Ricorrendo una o più di tali ipotesi operative, risulta evidente che i creditori finanziari avranno il diritto di poter disporre la sospensione degli affidamenti pendenti in quanto, indipendentemente dal momento temporale in cui interviene la Composizione negoziata, emergono elementi di criticità tali da imporre – secondo il principio di “sana e prudente gestione”, nonché in aderenza alla disciplina prudenziale innanzi citata -, la sospensione del rapporto contrattuale pendente (soprattutto in termini di utilizzo dell’eventuale margine disponibile sul totale accordato delle c.d. linee di funzionamento o, ancora, di quel margine di accordato che si dovesse ripristinare dopo la ricezione di incassi su crediti anticipati)[38]. 
La disciplina prudenziale non solo impone a banche ed intermediari finanziari di valutare in fase genetica del rapporto di affidamento la meritevolezza creditizia delle imprese, ma richiede che tale valutazione venga fatta in maniera continuativa per l’intera durata della relazione contrattuale, al fine di assicurare il più efficace presidio del “rischio di credito” e, di riflesso, la puntuale rilevazione delle esposizioni creditizie deteriorate e relativi esercizi di impairment, nella prospettiva di perseguire l’obiettivo fondamentale della trasparenza e la resilienza dei bilanci bancari, affinché gli stessi siano sempre in grado di assorbire patrimonialmente le perdite eventuali che dovessero emergere a fronte di inadempimenti e/o default delle controparti affidate. 
Diversamente ragionando, una sterilizzazione tout court della facoltà per i creditori finanziari di procedere con la sospensione delle linee di credito avrebbe portato al paradossale esito di obbligare questi ultimi a mantenere il sostegno finanziario a controparti allocate a default con un merito creditizio in grave e rapido scadimento, in totale disallineamento con i principi della disciplina prudenziale e, per giunta, con il rischio di contestazioni successive - in caso di sopravvenute liquidazioni giudiziali - promosse dalle curatele in termini di abusiva concessione del credito[39]. Si realizzerebbe, come efficacemente sintetizzato in dottrina[40], quel fenomeno della c.d. “finanza coattiva” rispetto al quale banche e intermediari finanziari non possono che dissentire! 

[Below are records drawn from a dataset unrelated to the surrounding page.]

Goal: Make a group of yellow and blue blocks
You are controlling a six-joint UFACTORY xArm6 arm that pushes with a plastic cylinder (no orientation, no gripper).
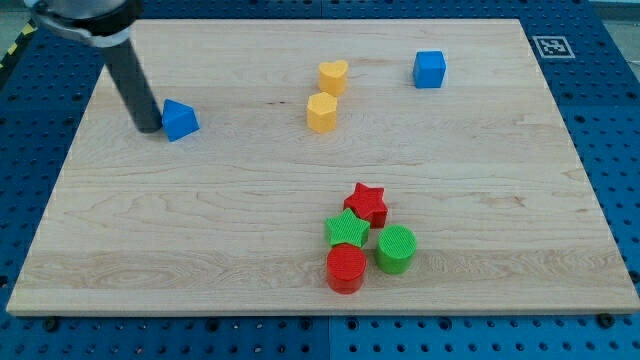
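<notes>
My tip point(148, 128) rests on the board at the view's upper left, touching or just left of a blue triangular block point(180, 120). A yellow heart block point(333, 76) sits at the top middle, with a yellow hexagonal block point(322, 112) just below it. A blue cube point(430, 69) sits at the view's upper right, apart from the yellow pair.
A cluster sits at the lower middle: a red star point(367, 203), a green star point(347, 230), a red cylinder point(346, 268) and a green cylinder point(396, 249). The wooden board point(500, 180) lies on a blue perforated table. A marker tag point(552, 46) sits at the board's top right corner.
</notes>
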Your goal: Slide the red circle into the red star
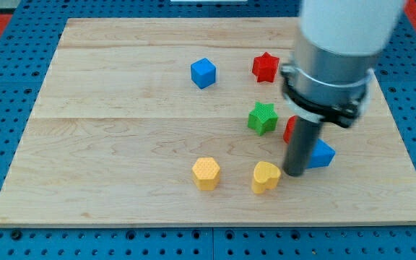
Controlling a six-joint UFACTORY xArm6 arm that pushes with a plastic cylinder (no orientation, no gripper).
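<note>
Although most of it is hidden behind the rod, the red circle (289, 130) can be made out as a sliver of red at the rod's left edge, just right of the green star (263, 118) and down from the red star (265, 67). The tool, a plain rod with nothing to open or close and holding nothing, is seen with its tip (295, 173) planted on the counter (121, 108) below the red circle, toward the view's bottom. From the tip, the circle lies up the view, and the red star lies further up and a little to the left, so the three are judged to be roughly in line for an upward push. Whether rod and circle are touching cannot be told. A blue block (323, 154) sits just right of the tip, a yellow heart (266, 177) just left, a yellow hexagon (206, 173) further left, and a blue cube (203, 73) stands well apart near the top.
</note>
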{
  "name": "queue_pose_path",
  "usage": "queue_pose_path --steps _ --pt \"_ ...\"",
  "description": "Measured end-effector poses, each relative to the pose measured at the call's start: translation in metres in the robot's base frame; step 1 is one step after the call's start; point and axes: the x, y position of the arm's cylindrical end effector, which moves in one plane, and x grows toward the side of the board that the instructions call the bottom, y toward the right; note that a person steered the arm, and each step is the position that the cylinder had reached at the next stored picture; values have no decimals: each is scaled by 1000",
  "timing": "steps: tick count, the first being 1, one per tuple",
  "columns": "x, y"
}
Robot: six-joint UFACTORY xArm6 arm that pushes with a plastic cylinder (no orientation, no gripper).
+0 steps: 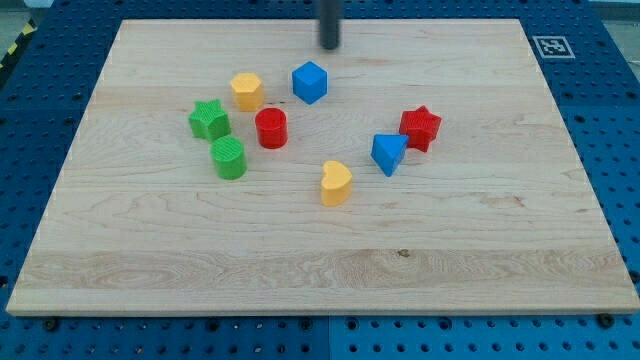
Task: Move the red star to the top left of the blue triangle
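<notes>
Red star [421,127] is touching the blue triangle [388,153] at two o'clock; my tip [330,46], bare and holding nothing, is waiting far away and needing to go push it left.

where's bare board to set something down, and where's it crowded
Free: the whole strip along the view's bottom below the yellow heart, and the right side beyond the red star. Crowded: the cluster of green star, green cylinder, red cylinder, yellow block.
</notes>
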Motion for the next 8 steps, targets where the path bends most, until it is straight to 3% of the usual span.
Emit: queue_pose_path --steps 1,2,5,8 --pt "41 86" --pt "116 126" --pt "190 134" --pt "180 98"
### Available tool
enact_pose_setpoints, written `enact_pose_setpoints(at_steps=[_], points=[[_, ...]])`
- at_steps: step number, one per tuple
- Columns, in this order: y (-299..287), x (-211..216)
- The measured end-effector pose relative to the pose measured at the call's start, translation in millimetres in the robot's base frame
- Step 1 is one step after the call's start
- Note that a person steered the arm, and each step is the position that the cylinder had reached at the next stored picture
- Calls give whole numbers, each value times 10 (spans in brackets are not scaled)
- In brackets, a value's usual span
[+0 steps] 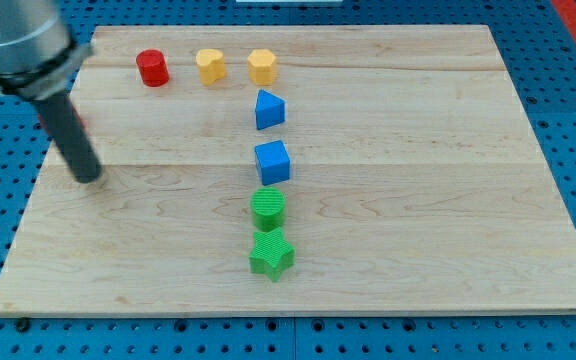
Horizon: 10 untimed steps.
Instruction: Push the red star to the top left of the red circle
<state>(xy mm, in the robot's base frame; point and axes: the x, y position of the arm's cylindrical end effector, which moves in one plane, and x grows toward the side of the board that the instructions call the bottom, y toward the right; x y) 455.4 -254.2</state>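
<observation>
Counted: one red circle [152,68]. To its right are two yellow blocks [211,66] [262,66]. Below-right of it are two blue blocks [270,109] [272,161], one green circle [267,208] and one green star [272,254]. My tip [88,177], a bare rod gripping nothing, is below-left of the red circle. One red sliver [79,124] shows at the rod's edge, shape indeterminable.

A lab or robotics test bench is indicated, not a home or shop. A pale wooden board [368,120] is laid on a blue perforated base plate [568,150], w/ regular rows of mounting holes seen on all sides of the board. A dark rod on a grey metal arm is seen at the view's left, my tip [90,178] resting on the board. Small 3D-printed-looking blocks are set out to the tip's right, e.g. a red cylinder [152,68], a blue cube [272,161], a green star [271,255]: a tabletop pushing setup.
</observation>
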Motion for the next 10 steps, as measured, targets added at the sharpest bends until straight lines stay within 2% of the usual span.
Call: enact_pose_setpoints(at_steps=[1,3,4,5,7,8,9,10], points=[[-374,-294],[-348,-1047],[-279,-1105],[-113,-828],[145,-1440],[328,-1194],[53,-958],[-169,-1104]])
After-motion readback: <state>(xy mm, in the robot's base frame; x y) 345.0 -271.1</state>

D’altro canto, è altrettanto evidente che l’eventuale disposta sospensione delle linee di credito non potrà essere temporalmente illimitata; in tale prospettiva, l’art. 18, comma 5 bis, CCII – introdotto ex novo dal “Correttivo 2024”prova a governare tale fattispecie soprattutto con riguardo all’ipotesi in cui la sospensione delle linee di credito sia stata disposta dai creditori finanziari non già per ragioni di ordine prudenziale, ma in attesa della conferma delle misure protettive richieste dall’impresa che ha fatto istanza di accesso alla Composizione negoziata. 

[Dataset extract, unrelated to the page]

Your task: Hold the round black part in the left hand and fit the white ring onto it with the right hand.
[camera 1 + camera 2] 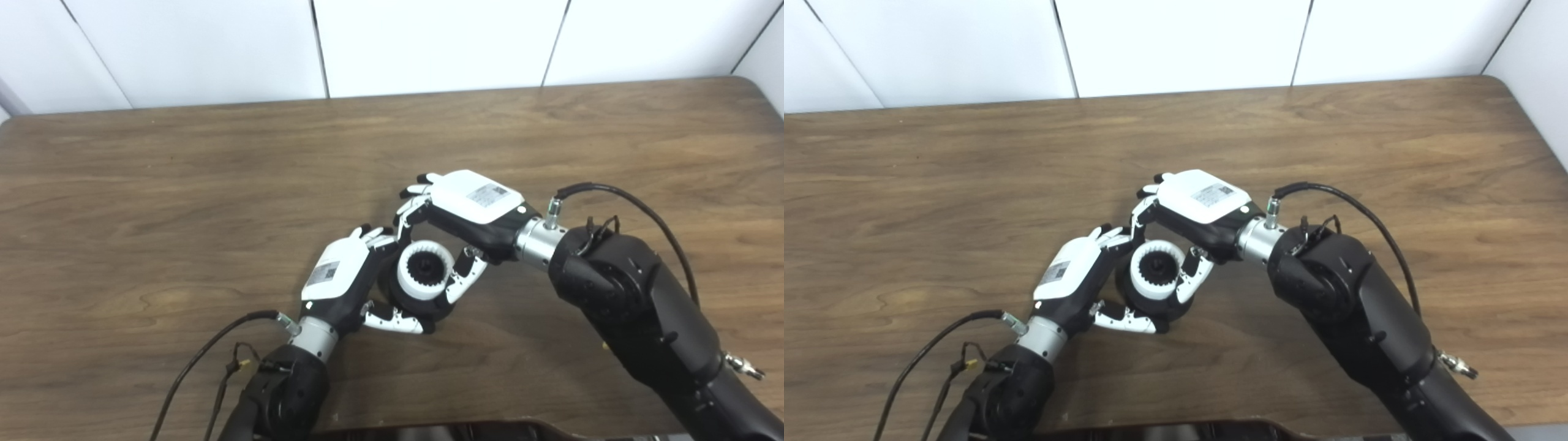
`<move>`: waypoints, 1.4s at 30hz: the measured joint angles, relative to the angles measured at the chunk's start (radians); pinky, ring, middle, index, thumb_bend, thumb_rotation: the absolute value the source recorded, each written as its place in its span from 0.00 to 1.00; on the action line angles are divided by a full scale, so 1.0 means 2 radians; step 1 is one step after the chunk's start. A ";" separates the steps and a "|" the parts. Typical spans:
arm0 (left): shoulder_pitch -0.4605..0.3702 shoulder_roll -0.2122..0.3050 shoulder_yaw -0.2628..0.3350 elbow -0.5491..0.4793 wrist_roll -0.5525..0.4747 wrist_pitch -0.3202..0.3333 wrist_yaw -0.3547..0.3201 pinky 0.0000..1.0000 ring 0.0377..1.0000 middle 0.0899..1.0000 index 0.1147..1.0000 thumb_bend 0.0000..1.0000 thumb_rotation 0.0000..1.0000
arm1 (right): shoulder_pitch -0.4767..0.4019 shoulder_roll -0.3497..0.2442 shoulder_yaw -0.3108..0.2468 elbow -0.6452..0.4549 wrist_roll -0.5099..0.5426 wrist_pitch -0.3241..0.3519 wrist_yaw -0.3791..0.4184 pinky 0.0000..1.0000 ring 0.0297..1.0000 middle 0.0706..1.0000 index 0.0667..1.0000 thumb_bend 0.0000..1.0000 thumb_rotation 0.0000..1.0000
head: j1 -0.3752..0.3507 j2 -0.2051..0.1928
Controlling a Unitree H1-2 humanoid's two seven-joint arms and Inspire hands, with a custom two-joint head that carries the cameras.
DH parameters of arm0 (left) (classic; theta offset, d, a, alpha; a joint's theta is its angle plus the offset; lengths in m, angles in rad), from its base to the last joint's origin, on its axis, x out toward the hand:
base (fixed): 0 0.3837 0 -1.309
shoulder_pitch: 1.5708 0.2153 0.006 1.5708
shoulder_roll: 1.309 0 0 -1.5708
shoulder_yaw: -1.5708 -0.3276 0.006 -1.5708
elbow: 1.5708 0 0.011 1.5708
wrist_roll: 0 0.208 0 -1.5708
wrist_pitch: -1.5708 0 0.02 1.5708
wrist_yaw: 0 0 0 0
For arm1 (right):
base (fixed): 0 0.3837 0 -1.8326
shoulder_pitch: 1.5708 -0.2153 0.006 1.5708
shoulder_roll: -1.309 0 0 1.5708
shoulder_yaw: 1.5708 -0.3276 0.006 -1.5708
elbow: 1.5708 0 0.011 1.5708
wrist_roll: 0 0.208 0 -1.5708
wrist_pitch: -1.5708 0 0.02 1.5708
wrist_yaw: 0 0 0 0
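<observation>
Over the middle of the wooden desk [184,184], my left hand [343,275] gripped the round black part [407,303] from below. My right hand [465,211] closed its fingers [462,278] around the white ring [425,269], which sat on top of the part.

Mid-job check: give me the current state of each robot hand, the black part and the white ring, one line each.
Left robot hand: shut on the black part, wrapped around its side.
Right robot hand: fingers and thumb closed on the white ring from above.
Black part: held just above the table, round face tilted toward the camera.
White ring: sitting on top of the black part, toothed inside; whether fully seated cannot be told.
</observation>
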 measured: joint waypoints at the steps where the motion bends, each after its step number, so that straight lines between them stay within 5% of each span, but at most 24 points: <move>1: 0.000 0.000 0.000 0.000 0.000 0.000 0.000 1.00 0.91 0.78 0.41 0.52 0.05 | 0.000 0.000 0.000 0.000 0.000 0.000 0.001 0.99 0.91 0.76 0.45 0.53 0.14 | -0.001 -0.001; 3: 0.000 0.000 0.000 0.000 0.000 0.000 0.000 1.00 0.91 0.78 0.41 0.52 0.05 | 0.000 0.000 0.000 0.000 0.000 0.003 0.004 1.00 0.91 0.77 0.45 0.53 0.15 | -0.001 -0.001; 5: 0.000 -0.001 0.000 0.000 0.000 0.000 0.000 1.00 0.91 0.78 0.41 0.52 0.05 | -0.003 0.001 0.000 -0.002 -0.001 0.013 0.015 1.00 0.92 0.78 0.55 0.89 0.25 | -0.002 -0.001; 7: 0.000 -0.001 0.000 0.000 0.001 0.000 0.000 1.00 0.90 0.77 0.41 0.52 0.05 | -0.007 0.001 0.000 -0.002 -0.009 0.021 0.029 1.00 0.94 0.80 0.63 0.98 0.35 | -0.002 -0.001; 17: 0.000 -0.001 0.001 0.001 0.002 -0.002 0.002 1.00 0.90 0.78 0.41 0.52 0.05 | -0.018 0.003 -0.027 -0.002 0.002 0.034 0.051 0.96 0.94 0.83 0.70 1.00 0.50 | -0.005 -0.005; 39: -0.004 0.002 0.000 0.000 0.027 0.004 -0.004 1.00 0.87 0.75 0.43 0.52 0.08 | -0.076 0.000 -0.080 -0.055 0.031 0.096 0.072 0.94 0.95 0.82 0.66 1.00 0.54 | -0.005 -0.007; 41: -0.008 0.003 -0.003 -0.006 0.039 0.014 -0.015 1.00 0.89 0.78 0.56 0.89 0.21 | -0.076 0.000 -0.083 -0.055 0.031 0.096 0.072 0.95 0.95 0.81 0.65 1.00 0.53 | -0.005 -0.008; 42: -0.010 0.003 -0.006 -0.010 0.048 0.019 -0.025 1.00 0.89 0.79 0.61 0.95 0.24 | -0.076 0.000 -0.084 -0.055 0.031 0.097 0.072 0.96 0.95 0.81 0.65 1.00 0.52 | -0.006 -0.008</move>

Infatti, l’eventuale sospensione disposta da banche e intermediari finanziari viene – di fatto – sterilizzata nel momento in cui interviene la conferma delle misure protettive e pertanto i creditori finanziari avranno l’obbligo di revocare la sospensione degli utilizzi disposta e consentire all’impresa di poter riprendere ad utilizzare le linee di credito in essere (ad es utilizzando il margine disponibile sulle linee di cassa pendenti o, ancora, effettuando nuove presentazioni di portafoglio al salvo buon fine nel momento in cui si creasse nuova disponibilità sulla linea a seguito dell’incasso di precedenti anticipazioni)[41]. Diversamente, potranno confermare la sospensione delle linee di credito accordate ove dovessero ricorrere ragioni di ordine diverso, ovvero le ragioni di vigilanza prudenziale adeguatamente identificate e poste alla base della motivazione assunta a fondamento della sospensione medesima[42]. Ne consegue che dal punto di vista degli intermediari finanziari il ricorso alla facoltà di sospensione ai sensi dell’art. 18, comma 5, CCII ovvero sino a conferma delle misure protettive, in assenza di diverse motivazioni, sarà pressoché nullo in quanto si tratta di una misura temporalmente limitata. 

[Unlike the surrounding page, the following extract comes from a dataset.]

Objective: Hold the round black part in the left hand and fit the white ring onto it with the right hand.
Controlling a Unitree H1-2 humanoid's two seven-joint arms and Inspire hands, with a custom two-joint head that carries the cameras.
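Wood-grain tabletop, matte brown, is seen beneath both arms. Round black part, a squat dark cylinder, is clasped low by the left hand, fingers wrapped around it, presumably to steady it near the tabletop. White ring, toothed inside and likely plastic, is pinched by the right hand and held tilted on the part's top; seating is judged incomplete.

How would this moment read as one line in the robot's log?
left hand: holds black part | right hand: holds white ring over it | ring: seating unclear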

La previsione in commento, tuttavia, risulta di particolare interesse, al pari di quanto disposto dal successivo comma 5 bis, in quanto strettamente connessa alla innovazione apportata all’art. 22, comma 1 lett. a) CCII in tema di autorizzazione del Tribunale alla contrazione di finanziamenti prededucibili. Come già accennato, il Tribunale potrà autorizzare l’impresa in Composizione negoziata, ai fini del riconoscimento del “superprivilegio” della prededuzione, non più solo a contrarre finanziamenti nuovi rispetto alle linee di credito pregresse (e, quindi, anche con nuove controparti) ma potrà, ove richiesto, anche autorizzare l’accordo con la banca e l’intermediario finanziario alla riattivazione delle linee di credito sospese. 
E’ una novità di estremo interesse per i creditori finanziari già esposti verso l’impresa in Composizione negoziata che dovrebbe dagli stessi essere attentamente vagliata. Questi intermediari, infatti, si potrebbero trovare dinanzi ad una duplice prospettiva: 
a) dopo aver disposto la sospensione delle linee di credito per ragioni di vigilanza prudenziale, nel corso delle trattative instaurate nella Composizione negoziata, si rendono disponibili a ripristinare l’utilizzo delle stesse richiedendo all’impresa l’ottenimento dell’autorizzazione del Tribunale alla concessione del beneficio della prededuzione (oltre alle eventuali ulteriori garanzie che venissero negoziate tra le parti); 
b) mantengono ferma la sospensione disposta per ragioni di vigilanza prudenziale e non si rendono disponibili ad alcun accordo per la loro riattivazione[43]. 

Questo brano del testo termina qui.